(What to work on): Provide again, from the entries below, every line from the one containing "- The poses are" through the one containing "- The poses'", exactly as written, and no other line.

(Stored entries):
════
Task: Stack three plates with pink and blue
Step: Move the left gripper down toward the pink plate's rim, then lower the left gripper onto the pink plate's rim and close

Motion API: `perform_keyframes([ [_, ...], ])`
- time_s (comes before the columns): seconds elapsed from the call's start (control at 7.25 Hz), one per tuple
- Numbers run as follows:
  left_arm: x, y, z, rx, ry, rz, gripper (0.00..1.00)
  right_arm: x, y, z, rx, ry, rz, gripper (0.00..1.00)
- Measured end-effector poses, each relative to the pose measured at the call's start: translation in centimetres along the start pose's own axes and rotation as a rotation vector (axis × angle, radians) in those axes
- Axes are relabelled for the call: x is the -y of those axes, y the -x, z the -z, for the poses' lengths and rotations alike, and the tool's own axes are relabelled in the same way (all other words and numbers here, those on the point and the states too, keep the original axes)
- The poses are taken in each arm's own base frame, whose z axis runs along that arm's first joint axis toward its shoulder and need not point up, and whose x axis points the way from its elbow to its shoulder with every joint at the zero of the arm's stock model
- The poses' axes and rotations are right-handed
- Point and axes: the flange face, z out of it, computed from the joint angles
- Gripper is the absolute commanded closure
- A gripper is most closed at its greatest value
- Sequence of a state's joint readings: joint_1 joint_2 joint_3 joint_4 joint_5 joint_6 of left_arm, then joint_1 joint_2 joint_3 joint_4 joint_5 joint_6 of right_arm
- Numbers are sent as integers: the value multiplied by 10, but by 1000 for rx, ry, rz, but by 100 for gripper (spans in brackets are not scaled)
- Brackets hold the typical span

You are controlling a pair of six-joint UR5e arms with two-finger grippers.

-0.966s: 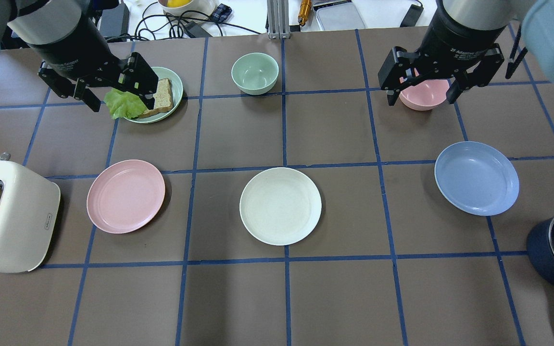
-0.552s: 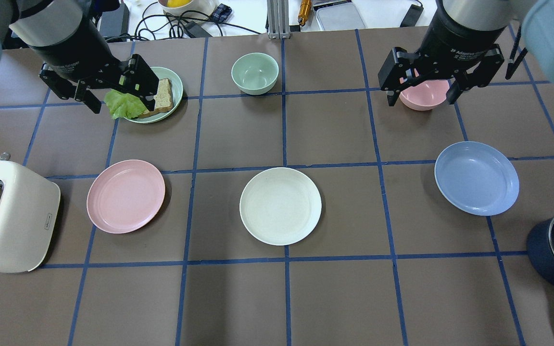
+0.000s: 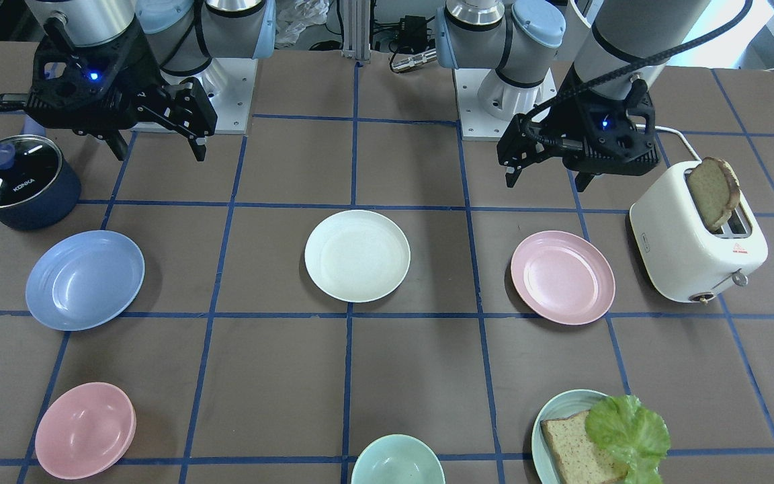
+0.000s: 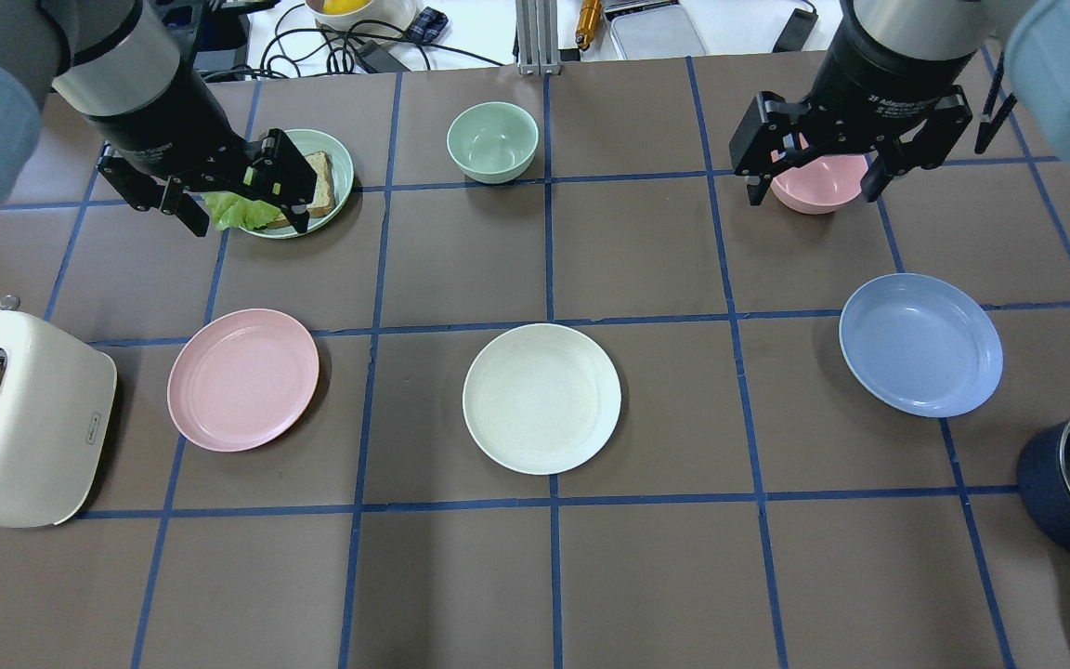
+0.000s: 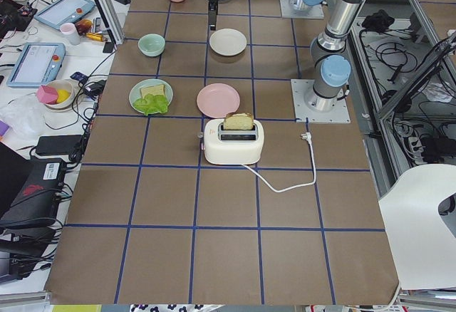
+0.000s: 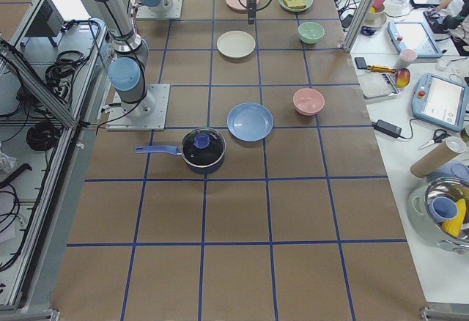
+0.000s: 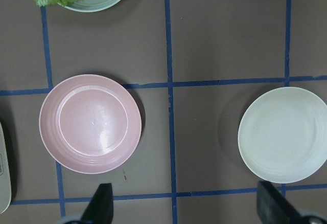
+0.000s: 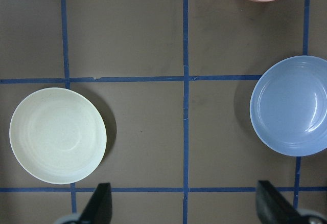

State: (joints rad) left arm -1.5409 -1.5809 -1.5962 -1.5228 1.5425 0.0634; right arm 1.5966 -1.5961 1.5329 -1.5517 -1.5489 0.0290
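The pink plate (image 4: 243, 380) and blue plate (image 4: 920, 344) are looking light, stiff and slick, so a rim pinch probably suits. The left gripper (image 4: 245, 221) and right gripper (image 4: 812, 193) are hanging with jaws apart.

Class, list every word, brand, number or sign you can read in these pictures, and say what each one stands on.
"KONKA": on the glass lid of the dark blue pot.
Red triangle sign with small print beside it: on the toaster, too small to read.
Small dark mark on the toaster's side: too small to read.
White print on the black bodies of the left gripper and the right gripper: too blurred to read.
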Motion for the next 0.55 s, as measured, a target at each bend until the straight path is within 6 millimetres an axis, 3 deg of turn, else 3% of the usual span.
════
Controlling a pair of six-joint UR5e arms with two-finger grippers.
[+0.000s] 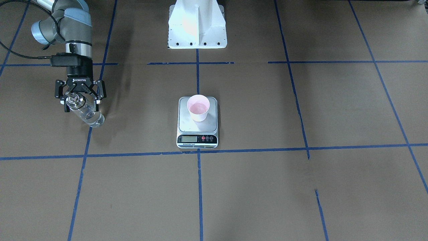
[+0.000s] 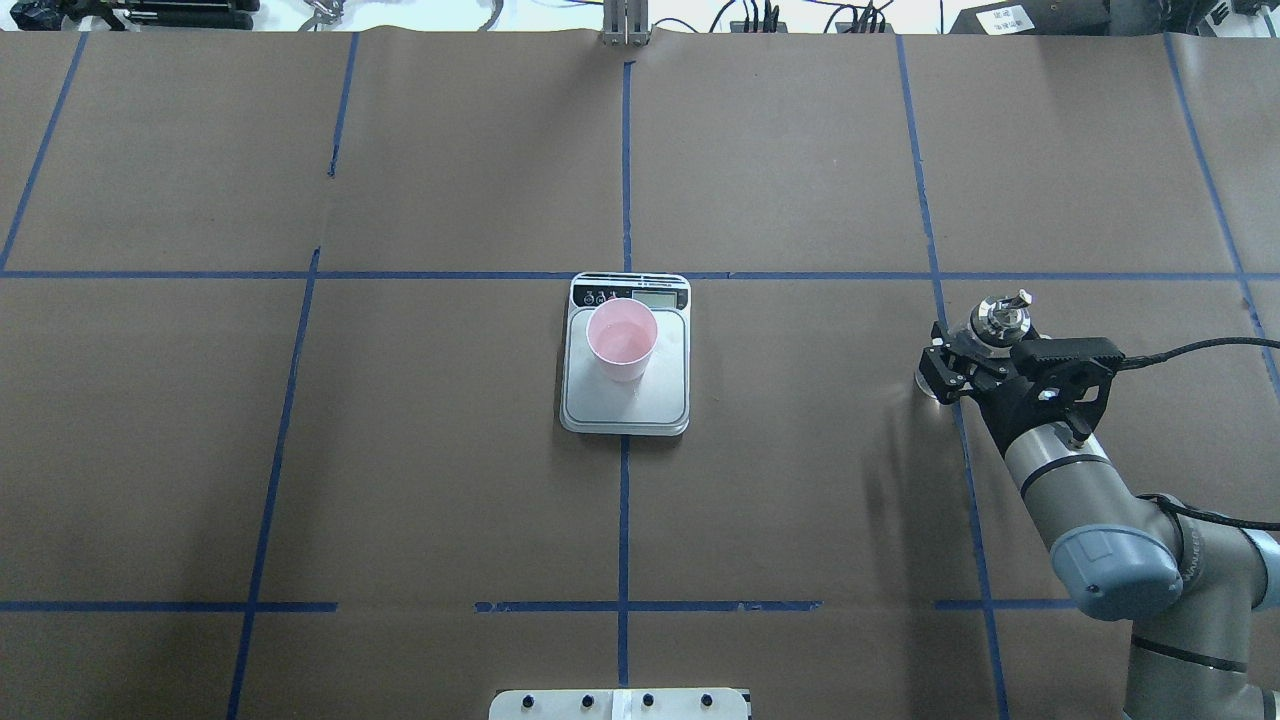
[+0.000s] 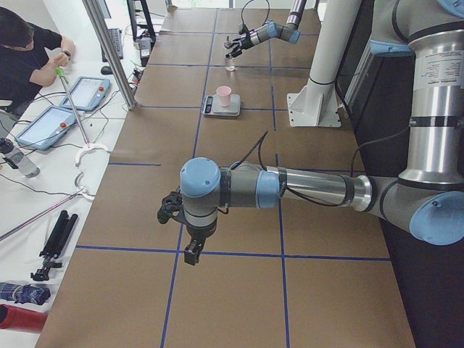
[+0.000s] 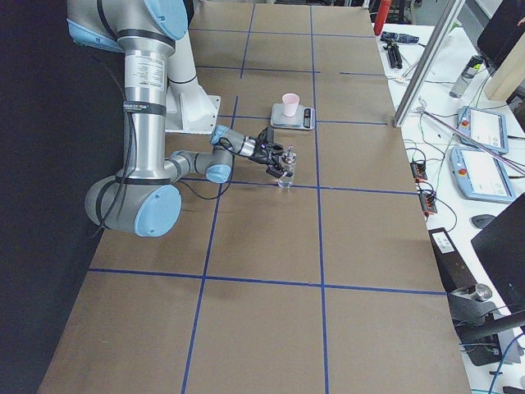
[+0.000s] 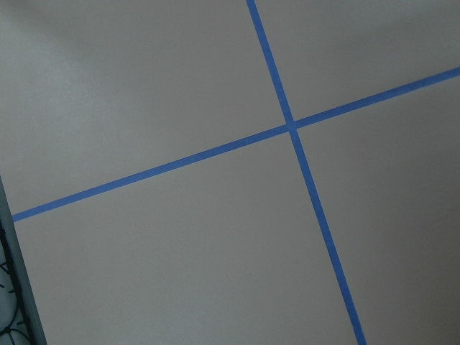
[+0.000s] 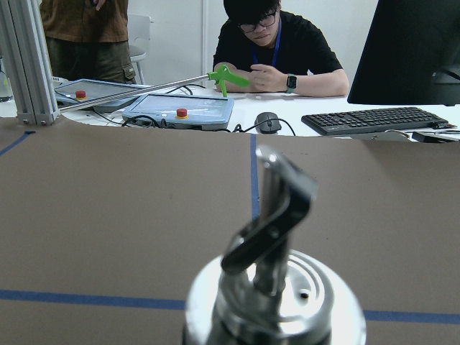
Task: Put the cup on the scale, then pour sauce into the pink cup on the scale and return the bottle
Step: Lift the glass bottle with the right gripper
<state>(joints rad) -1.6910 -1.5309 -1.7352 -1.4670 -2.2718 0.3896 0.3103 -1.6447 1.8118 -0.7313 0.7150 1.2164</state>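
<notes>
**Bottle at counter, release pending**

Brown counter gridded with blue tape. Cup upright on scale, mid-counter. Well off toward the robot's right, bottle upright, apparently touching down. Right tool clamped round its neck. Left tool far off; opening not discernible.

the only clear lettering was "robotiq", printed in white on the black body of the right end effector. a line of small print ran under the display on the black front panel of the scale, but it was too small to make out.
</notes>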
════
(Task result):
- The poses are taken in each arm's own base frame, whose z axis runs along that arm's first joint axis toward its shoulder and need not point up, and whose x axis points the way from its elbow to its shoulder with every joint at the zero of the arm's stock model
- The poses' axes and rotations are right-handed

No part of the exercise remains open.